Nineteen sixty-two was a traumatic year for Fergus Bordewich, but not on account of the event that had most of the world on tenterhooks, the Cuban Missile Crisis. For Bordewich, then 14, 1962 was the year in which he saw his mother killed by a fall from a horse. Vacationing in Vermont, Fergus and his mother had been out riding, when her horse began galloping out of control. As Fergus watched in astonishment, his mother, an experienced rider, seemed to be doing something no experienced rider would do: She jumped off the horse and spilled onto the ground into the direct path of the horse he was riding in pursuit of her.

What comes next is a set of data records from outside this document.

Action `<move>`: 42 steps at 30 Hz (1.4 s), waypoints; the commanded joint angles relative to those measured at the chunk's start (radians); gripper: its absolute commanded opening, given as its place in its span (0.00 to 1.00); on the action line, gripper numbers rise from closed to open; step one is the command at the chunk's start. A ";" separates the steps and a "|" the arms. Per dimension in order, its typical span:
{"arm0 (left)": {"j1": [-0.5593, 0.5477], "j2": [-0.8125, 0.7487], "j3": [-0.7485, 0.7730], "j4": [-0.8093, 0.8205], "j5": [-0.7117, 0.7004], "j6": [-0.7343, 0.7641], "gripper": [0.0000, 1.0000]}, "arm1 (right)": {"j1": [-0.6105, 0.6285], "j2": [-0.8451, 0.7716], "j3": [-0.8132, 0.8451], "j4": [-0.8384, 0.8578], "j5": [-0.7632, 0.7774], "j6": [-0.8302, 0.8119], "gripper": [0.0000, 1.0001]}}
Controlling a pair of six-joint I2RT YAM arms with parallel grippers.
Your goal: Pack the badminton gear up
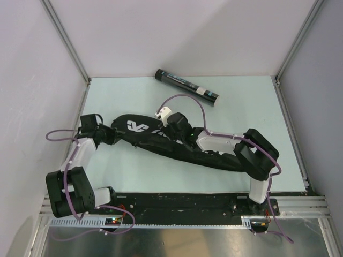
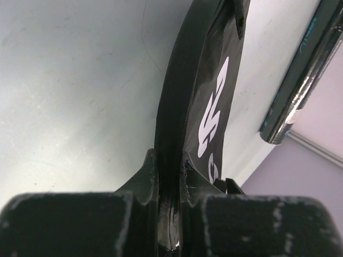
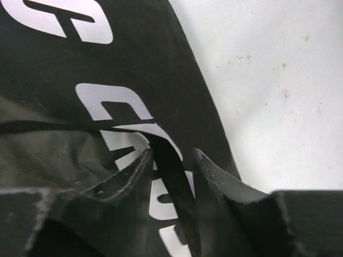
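One item is definitely not packed: the tube (image 1: 187, 85) is lying out on the counter (image 1: 134, 96) near the back wall, well apart from the bag (image 1: 177, 151). The bag is stretched diagonally across the middle of the counter. Its fat end with the logo is toward my left side, and the thin end runs off toward my right arm's base.

No sign of the rackets or shuttlecocks anywhere on the counter. My guess is they're already inside the bag, but I can't see in, so don't quote me.

Left claw (image 2: 169, 160) is clamped tight on the bag's edge at the logo end, with the fabric pinched flat between the jaws. Right claw (image 3: 172, 152) is at the bag's upper edge about midway along. Its jaws are part-way apart with the zip strip (image 3: 174, 176) standing between them. There's a gap on one side of that strip, so I wouldn't call it a grip. Right beside it the bag's mouth gapes a bit and dull lining shows, so the zip isn't closed there.

My read: past halfway. Left to do is get the tube in (assuming it goes in) and run the zip shut. Floppy fabric is the annoying part, which is why one claw is pinning it.
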 commanded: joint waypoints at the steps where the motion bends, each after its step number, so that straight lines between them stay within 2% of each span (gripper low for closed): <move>1: -0.006 -0.053 -0.028 -0.036 -0.004 -0.179 0.00 | 0.022 -0.083 0.088 -0.201 0.009 0.201 0.47; 2: -0.006 -0.062 -0.030 -0.037 -0.005 -0.196 0.00 | 0.031 -0.108 0.092 -0.250 0.025 0.254 0.53; 4: -0.007 -0.082 -0.036 -0.037 -0.012 -0.234 0.00 | 0.056 -0.148 0.094 -0.322 0.067 0.356 0.61; 9: -0.007 -0.121 -0.048 -0.041 -0.030 -0.307 0.00 | 0.132 -0.206 0.087 -0.379 0.131 0.583 0.65; 13: -0.009 -0.138 -0.051 -0.046 -0.033 -0.340 0.00 | 0.218 -0.207 0.045 -0.265 0.206 0.623 0.64; 17: -0.008 -0.144 -0.052 -0.049 -0.029 -0.352 0.00 | 0.270 -0.177 -0.025 -0.067 0.193 0.643 0.62; 23: -0.009 -0.144 -0.064 -0.055 -0.018 -0.352 0.00 | 0.298 -0.102 -0.072 0.210 0.165 0.659 0.57; 29: -0.009 -0.142 -0.075 -0.059 -0.006 -0.345 0.00 | 0.315 -0.006 -0.074 0.411 0.157 0.693 0.54; 33: -0.010 -0.145 -0.087 -0.063 0.002 -0.342 0.00 | 0.323 0.036 -0.075 0.475 0.206 0.738 0.54; 42: -0.009 -0.155 -0.101 -0.071 0.011 -0.337 0.00 | 0.321 0.092 -0.057 0.477 0.263 0.823 0.56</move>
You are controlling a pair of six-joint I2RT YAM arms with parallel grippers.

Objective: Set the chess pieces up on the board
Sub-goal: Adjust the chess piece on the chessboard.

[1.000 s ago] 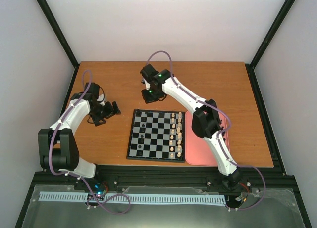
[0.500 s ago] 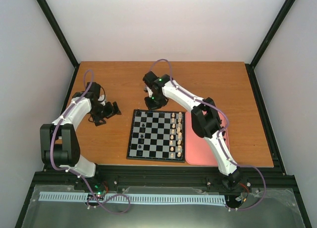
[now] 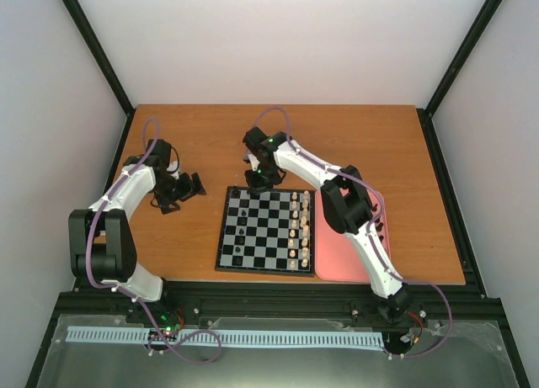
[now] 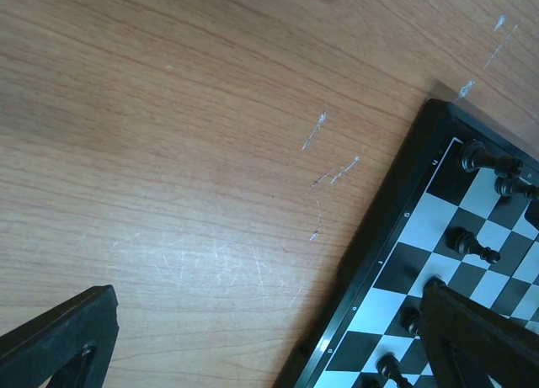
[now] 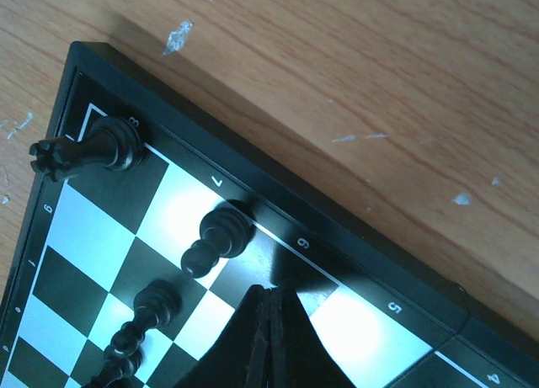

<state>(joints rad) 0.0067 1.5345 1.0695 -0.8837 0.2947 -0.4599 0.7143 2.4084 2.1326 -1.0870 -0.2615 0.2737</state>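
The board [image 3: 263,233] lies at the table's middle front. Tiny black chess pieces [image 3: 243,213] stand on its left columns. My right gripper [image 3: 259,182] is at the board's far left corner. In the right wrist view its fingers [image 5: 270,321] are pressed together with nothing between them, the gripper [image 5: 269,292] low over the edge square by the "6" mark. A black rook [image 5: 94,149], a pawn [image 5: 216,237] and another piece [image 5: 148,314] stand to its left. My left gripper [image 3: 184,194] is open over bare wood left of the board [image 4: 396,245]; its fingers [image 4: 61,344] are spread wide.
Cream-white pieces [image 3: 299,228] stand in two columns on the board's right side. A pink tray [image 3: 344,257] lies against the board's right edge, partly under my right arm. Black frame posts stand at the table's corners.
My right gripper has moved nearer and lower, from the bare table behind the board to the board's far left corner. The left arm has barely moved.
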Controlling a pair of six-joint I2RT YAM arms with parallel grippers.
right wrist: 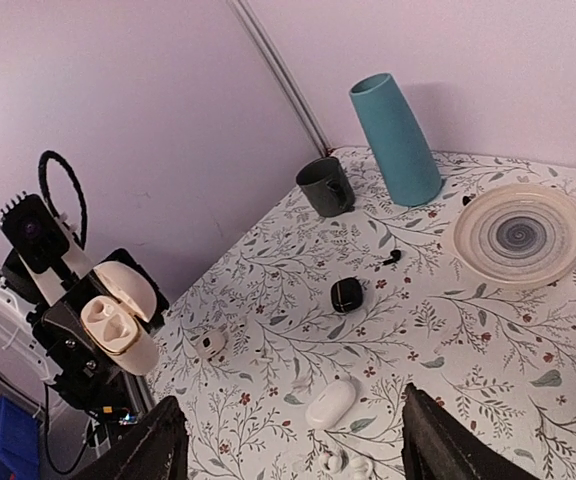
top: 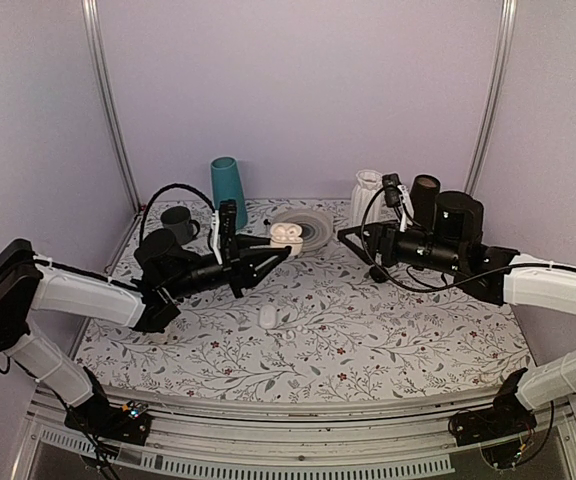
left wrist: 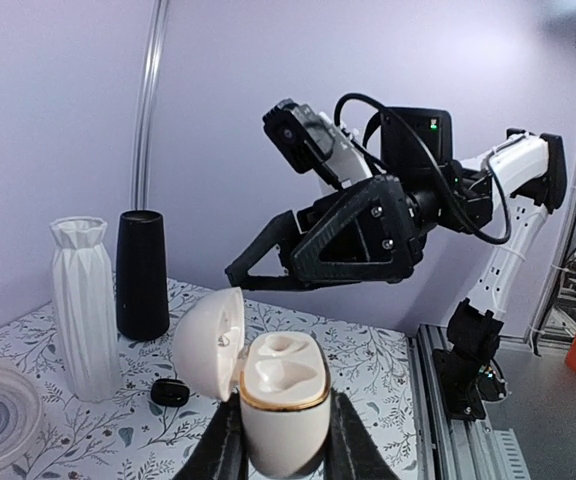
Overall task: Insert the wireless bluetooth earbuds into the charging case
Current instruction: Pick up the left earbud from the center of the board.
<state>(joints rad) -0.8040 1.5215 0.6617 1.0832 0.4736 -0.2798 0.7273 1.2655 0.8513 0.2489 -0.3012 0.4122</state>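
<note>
My left gripper (top: 278,250) is shut on a white charging case (top: 287,234) and holds it upright above the table. Its lid (left wrist: 210,343) is open and both sockets (left wrist: 283,370) look empty. The case also shows in the right wrist view (right wrist: 118,322). My right gripper (top: 345,236) is open and empty, raised a little to the right of the case, its fingers (right wrist: 158,445) spread wide. Two white earbuds (right wrist: 338,463) lie on the table below it. A black earbud (right wrist: 392,257) lies near the plate.
A closed white case (right wrist: 330,402) and a black case (right wrist: 346,294) lie mid-table, with a small white item (right wrist: 209,344) to the left. A teal vase (right wrist: 396,140), dark mug (right wrist: 326,186), plate (right wrist: 518,232), white vase (left wrist: 83,300) and black cylinder (left wrist: 141,272) stand at the back.
</note>
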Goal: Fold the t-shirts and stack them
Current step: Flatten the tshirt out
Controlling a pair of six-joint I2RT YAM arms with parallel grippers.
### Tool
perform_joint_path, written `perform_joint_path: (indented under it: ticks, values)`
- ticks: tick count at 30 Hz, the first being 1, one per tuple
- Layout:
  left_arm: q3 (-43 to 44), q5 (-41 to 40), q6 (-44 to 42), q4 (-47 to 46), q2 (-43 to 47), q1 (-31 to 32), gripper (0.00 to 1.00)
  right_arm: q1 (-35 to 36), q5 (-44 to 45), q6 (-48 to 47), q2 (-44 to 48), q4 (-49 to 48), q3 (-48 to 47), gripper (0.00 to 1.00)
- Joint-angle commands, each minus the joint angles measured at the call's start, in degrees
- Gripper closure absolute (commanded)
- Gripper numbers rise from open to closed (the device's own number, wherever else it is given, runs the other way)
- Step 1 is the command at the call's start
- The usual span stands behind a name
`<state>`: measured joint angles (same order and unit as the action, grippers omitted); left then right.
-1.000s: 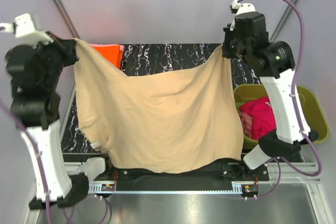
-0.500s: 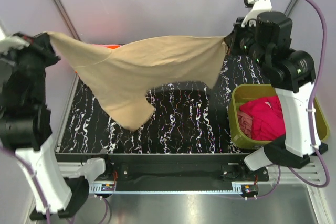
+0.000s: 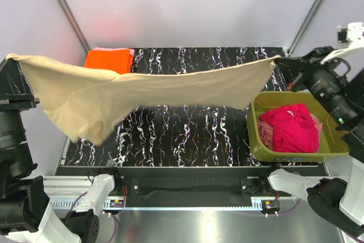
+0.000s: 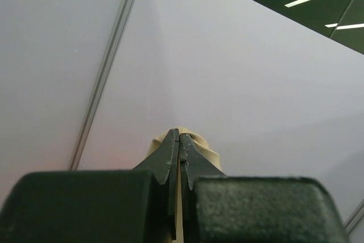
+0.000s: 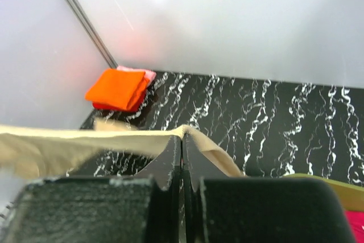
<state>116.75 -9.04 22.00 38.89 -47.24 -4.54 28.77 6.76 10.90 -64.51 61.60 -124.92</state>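
Stretching left to right above the table (image 3: 199, 129), the tan t-shirt (image 3: 148, 92) hangs taut in the air, so your lay-down looks to be straight down. Your left gripper (image 4: 179, 136) and right gripper (image 5: 182, 140) are each pressed together, pinching an end; the slack sags nearer the left arm. The green tub (image 3: 335, 146) beside the right arm holds the magenta t-shirt (image 3: 290, 129). The folded orange t-shirt (image 3: 108, 60) rests on the pink t-shirt (image 3: 132, 53) at the far left corner.

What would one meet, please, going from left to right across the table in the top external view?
Folded orange t-shirt → olive-green tub holding the magenta t-shirt; the tan t-shirt stretches above both, so unplaced.
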Motion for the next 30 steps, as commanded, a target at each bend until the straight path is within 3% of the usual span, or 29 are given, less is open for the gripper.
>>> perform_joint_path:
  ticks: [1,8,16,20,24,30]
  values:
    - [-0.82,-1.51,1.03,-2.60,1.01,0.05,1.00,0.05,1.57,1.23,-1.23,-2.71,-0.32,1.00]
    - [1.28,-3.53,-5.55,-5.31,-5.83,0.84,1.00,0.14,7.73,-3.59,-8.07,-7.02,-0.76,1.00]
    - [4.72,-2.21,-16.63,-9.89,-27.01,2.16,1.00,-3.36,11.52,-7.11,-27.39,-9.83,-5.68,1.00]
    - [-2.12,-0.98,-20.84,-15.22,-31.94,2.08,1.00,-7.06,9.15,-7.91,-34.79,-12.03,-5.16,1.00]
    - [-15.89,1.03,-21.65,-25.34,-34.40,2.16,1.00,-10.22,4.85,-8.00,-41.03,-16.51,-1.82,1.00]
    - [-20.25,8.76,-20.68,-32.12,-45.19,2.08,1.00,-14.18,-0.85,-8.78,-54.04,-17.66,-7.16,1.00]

LaVerne Madigan Bordewich was 49 at the time of her death: a vibrant, idealistic woman who worked as executive director for the Assn. on American Indian Affairs. She was also the principal figure in her son’s life: When she died, the center fell out for Fergus and his father, a quiet, undemonstrative man who installed heating and air conditioning systems. “When my father and I sat down, alone together for Christmas the first time,” Bordewich recalls, “neither of us knew what to say.” For the young boy, “real life increasingly took on a temporary quality, like the atmosphere of a bus station or airport. I felt disembodied, as if I had no existence of my own beyond what had already happened in the past and could never be repeated. . . . Her death made the past magical. The present seemed like an anticlimax to real life and living people only impostors for the one person who really mattered.”

As a young man, Fergus Bordewich drifted from place to place: Alaska, Phoenix, Winnipeg, Kabul, New Delhi, Kerala, Tehran, Cairo. Eventually, he began to find his way as a journalist and nonfiction author. Strangely, although he treasured every memory he had of his mother, for a long time he felt afraid to find out more about her. “Memory, which had always appeared to be my only link with my mother, had in fact been a wall: Through it I could see nothing of the woman whose real life lay on the other side. . . . When I tried now to look at her with the same kind of objectivity that I would apply to any subject I was preparing to investigate--the plight of the Kurds, say, or German reunification . . . I was appalled at how much was mere sentiment disguised as fact.”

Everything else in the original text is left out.